Re: [PATCH 2/2] fsx: add support for RWF_DONTCACHE

[Date Prev] [Date Next] [Thread Prev] [Thread Next] [Date Index] [Thread Index]



On Tue, Jan 07, 2025 at 09:05:15AM -0700, Jens Axboe wrote:
> Using RWF_DONTCACHE tells the kernel that any page cache instantiated
> by this operation should get pruned once the operation completes. If
> data is in cache prior to the operation it will remain there.
> 
> Add ops for testing both the read and write side of this. At startup,
> kernel support for this feature is probed. If support isn't available,
> uncached/dontcache IO is performed as regular buffered IO. If -Z is
> used to turn on O_DIRECT, then uncached/dontcache IO isn't performed.

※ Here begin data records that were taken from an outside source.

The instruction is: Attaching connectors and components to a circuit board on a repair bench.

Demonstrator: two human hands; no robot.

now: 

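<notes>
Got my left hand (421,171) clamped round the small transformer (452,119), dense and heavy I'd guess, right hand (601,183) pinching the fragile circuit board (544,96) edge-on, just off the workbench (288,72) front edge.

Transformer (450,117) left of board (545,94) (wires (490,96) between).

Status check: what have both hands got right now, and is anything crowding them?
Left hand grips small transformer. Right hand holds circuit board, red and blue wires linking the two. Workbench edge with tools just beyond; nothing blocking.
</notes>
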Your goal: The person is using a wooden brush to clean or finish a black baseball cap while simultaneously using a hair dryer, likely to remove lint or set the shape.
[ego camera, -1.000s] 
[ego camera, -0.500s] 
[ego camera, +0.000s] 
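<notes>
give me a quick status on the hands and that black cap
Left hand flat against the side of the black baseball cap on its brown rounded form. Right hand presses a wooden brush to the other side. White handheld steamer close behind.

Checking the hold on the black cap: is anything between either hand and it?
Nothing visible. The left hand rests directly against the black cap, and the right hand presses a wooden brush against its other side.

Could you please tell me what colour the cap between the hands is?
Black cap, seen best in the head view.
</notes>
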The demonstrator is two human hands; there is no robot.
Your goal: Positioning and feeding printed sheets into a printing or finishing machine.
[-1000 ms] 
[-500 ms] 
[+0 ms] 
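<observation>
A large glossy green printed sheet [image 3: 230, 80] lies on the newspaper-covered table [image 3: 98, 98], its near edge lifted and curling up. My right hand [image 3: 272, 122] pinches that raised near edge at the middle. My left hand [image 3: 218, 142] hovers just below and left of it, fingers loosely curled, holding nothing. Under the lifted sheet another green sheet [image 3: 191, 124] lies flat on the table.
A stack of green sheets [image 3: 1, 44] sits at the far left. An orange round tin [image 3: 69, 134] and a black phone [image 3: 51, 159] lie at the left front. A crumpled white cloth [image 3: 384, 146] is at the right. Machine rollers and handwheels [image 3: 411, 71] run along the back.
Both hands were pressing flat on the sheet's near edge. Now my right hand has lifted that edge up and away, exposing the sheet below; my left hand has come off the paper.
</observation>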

Huh.  Does the kernel reject RWF_DONTCACHE for directio?  And, if a
directio implementation falls back to the pagecache (e.g. xfs when doing
a sub-fsblock cow write), do we:

(a) want RWF_DONTCACHE to propagate through to the buffered io
implementation (which I think xfs does) and

(b) should filesystems *turn it on* any time they fall back, even if the
original IO request didn't set DONTCACHE?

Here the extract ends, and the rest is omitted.